**DESCRIPTION OF THE TASK**
In the records that follow, find each line with the word "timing" and copy it.

**DATA**
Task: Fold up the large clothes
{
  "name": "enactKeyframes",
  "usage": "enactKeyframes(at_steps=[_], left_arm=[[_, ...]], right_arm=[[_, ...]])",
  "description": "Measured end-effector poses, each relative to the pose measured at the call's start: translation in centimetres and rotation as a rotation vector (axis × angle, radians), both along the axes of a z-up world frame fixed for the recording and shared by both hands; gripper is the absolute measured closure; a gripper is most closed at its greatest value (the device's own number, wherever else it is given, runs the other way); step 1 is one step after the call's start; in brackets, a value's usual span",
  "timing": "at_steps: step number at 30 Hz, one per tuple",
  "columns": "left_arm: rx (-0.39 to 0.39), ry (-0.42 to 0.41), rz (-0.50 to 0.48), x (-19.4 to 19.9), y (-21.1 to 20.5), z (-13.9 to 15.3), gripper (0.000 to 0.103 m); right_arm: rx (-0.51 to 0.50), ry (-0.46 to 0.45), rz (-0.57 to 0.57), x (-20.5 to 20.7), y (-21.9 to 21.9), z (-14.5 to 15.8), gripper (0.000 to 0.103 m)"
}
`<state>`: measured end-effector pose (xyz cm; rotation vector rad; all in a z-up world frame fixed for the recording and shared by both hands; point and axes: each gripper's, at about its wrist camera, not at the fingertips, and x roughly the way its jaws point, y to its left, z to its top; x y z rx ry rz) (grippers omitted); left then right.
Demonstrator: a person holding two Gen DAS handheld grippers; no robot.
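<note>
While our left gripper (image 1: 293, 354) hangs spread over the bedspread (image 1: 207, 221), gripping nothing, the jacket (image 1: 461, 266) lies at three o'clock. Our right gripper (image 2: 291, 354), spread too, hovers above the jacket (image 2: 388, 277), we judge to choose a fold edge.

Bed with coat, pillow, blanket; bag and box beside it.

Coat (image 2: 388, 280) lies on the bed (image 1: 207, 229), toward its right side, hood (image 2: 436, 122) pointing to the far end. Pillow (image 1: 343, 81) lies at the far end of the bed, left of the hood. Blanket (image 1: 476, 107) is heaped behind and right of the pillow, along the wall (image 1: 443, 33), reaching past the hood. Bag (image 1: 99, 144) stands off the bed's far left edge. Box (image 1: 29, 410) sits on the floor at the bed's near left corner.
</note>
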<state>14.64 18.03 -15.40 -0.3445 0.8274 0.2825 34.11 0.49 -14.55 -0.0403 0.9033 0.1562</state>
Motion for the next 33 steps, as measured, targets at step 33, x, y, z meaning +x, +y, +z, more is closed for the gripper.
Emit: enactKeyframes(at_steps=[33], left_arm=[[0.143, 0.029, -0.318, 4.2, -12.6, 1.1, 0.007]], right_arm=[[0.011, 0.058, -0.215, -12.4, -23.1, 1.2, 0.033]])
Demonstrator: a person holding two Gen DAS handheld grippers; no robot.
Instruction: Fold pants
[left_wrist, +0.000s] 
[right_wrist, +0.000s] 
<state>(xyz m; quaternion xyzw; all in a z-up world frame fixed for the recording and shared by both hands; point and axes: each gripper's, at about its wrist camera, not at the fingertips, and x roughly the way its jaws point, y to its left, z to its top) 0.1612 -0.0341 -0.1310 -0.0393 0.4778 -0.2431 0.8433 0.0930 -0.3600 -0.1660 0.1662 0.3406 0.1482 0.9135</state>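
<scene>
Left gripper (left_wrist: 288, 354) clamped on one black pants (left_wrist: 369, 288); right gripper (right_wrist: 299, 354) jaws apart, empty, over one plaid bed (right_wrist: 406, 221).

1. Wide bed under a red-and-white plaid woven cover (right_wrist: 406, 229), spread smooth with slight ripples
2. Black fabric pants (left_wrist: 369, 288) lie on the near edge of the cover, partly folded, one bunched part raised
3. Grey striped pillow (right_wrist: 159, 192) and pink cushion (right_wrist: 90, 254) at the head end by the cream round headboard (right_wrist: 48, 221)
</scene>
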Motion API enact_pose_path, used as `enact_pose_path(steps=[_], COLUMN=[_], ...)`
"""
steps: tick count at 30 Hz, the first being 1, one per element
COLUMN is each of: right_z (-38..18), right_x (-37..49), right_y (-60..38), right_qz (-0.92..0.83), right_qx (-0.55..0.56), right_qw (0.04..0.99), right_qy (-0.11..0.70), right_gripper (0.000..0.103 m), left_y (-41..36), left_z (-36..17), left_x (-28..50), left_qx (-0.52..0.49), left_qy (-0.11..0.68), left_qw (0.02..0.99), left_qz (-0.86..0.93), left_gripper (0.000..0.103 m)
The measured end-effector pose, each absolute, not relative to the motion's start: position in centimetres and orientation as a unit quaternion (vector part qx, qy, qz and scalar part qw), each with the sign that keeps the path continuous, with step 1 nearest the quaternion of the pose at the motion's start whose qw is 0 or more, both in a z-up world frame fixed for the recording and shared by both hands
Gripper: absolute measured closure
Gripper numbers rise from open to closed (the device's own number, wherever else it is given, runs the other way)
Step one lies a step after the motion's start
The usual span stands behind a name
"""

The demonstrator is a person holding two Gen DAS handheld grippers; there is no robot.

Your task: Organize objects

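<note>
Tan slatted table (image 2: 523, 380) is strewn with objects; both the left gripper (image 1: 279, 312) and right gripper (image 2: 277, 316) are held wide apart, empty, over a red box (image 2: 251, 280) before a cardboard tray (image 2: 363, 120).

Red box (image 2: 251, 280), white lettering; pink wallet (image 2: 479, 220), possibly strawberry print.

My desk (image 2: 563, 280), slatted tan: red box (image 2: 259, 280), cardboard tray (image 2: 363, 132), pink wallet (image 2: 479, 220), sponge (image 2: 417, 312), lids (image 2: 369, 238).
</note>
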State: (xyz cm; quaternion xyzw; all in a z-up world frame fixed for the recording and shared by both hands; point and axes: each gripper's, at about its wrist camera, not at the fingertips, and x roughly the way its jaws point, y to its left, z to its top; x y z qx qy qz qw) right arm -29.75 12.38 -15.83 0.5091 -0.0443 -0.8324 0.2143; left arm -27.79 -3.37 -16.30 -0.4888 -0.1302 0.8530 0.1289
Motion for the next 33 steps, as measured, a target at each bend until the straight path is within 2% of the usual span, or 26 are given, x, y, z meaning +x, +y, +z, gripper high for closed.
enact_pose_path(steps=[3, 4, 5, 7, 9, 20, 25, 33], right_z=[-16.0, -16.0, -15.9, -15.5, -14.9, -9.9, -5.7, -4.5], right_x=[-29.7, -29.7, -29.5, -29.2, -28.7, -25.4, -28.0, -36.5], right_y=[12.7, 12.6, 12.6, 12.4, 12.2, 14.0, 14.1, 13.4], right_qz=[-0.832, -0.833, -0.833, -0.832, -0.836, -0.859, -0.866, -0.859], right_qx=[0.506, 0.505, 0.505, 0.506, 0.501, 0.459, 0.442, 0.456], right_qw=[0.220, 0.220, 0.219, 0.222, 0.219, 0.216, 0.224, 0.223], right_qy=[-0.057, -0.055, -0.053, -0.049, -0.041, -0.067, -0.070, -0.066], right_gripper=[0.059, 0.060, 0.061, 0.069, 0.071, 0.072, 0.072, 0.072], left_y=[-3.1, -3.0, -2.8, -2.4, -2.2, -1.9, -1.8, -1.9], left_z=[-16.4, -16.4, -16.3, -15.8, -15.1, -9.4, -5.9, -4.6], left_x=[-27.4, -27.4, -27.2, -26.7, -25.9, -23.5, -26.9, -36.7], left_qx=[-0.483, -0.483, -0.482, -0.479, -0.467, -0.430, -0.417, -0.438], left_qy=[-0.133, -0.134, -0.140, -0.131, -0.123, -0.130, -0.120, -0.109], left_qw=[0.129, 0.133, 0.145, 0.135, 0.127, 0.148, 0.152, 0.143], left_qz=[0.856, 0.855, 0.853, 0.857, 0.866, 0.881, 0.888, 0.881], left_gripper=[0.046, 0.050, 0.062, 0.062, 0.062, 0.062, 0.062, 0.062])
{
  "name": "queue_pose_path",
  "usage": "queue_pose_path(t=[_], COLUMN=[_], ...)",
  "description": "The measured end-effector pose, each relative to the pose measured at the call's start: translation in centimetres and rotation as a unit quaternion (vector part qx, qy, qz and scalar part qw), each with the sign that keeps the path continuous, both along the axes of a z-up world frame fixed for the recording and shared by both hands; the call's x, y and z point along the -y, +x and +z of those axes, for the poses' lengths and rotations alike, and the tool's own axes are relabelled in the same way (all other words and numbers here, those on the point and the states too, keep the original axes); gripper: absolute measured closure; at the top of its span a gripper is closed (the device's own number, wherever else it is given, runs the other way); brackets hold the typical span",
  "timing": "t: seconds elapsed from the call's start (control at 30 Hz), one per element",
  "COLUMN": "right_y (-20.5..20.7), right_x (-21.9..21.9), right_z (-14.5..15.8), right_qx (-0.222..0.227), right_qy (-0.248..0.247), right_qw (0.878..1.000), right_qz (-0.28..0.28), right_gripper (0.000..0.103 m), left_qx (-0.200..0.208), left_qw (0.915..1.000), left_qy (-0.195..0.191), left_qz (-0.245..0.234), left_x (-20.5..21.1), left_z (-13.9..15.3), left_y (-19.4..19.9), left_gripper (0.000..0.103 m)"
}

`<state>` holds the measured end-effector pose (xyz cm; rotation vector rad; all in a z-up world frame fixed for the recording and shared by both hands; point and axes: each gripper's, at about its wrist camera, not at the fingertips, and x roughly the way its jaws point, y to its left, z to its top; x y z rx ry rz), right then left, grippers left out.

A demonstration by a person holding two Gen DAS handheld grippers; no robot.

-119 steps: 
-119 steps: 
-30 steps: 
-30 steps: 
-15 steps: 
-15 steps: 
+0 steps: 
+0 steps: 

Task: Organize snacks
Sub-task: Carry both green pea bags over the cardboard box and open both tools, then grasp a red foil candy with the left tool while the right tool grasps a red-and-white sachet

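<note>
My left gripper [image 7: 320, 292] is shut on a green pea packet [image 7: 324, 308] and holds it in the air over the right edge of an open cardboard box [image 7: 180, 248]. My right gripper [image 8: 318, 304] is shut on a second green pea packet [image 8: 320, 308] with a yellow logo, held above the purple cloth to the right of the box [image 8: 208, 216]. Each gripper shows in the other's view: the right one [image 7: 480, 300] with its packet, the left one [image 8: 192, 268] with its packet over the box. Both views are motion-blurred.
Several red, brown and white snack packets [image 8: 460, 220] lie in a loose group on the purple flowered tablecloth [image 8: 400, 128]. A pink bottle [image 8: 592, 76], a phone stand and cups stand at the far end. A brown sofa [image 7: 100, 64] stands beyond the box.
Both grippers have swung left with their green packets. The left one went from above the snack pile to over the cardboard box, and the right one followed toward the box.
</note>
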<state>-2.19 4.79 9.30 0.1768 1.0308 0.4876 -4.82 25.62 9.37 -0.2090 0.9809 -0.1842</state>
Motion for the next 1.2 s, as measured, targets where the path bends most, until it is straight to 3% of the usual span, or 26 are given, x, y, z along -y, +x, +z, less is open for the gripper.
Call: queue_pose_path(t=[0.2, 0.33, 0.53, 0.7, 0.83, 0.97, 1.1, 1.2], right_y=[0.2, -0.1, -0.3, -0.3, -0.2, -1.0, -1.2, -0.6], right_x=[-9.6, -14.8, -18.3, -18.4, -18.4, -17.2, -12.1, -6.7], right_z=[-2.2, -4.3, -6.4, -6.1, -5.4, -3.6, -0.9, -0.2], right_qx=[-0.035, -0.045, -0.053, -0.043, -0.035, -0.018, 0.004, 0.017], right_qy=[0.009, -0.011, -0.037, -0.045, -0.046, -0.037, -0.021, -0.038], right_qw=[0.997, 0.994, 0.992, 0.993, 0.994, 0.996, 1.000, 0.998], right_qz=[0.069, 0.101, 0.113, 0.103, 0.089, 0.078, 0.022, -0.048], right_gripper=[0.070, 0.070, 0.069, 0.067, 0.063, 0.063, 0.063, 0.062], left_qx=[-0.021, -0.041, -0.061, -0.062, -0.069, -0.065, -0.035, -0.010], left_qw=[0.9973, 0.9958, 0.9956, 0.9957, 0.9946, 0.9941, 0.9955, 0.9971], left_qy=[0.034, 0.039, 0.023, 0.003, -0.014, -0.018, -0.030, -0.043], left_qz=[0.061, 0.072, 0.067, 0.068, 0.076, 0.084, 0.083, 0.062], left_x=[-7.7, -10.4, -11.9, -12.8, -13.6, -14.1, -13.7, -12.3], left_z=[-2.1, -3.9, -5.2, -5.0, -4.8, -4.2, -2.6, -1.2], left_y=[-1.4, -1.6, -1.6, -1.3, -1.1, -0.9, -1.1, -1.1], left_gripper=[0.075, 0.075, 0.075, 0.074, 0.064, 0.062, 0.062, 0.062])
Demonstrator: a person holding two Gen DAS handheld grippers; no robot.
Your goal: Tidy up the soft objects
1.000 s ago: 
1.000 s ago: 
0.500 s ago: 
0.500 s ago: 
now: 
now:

**TASK SOLUTION**
  "timing": "at_steps: step number at 30 Hz, one per tuple",
  "timing": "t: seconds elapsed from the call's start (control at 30 Hz), one per element",

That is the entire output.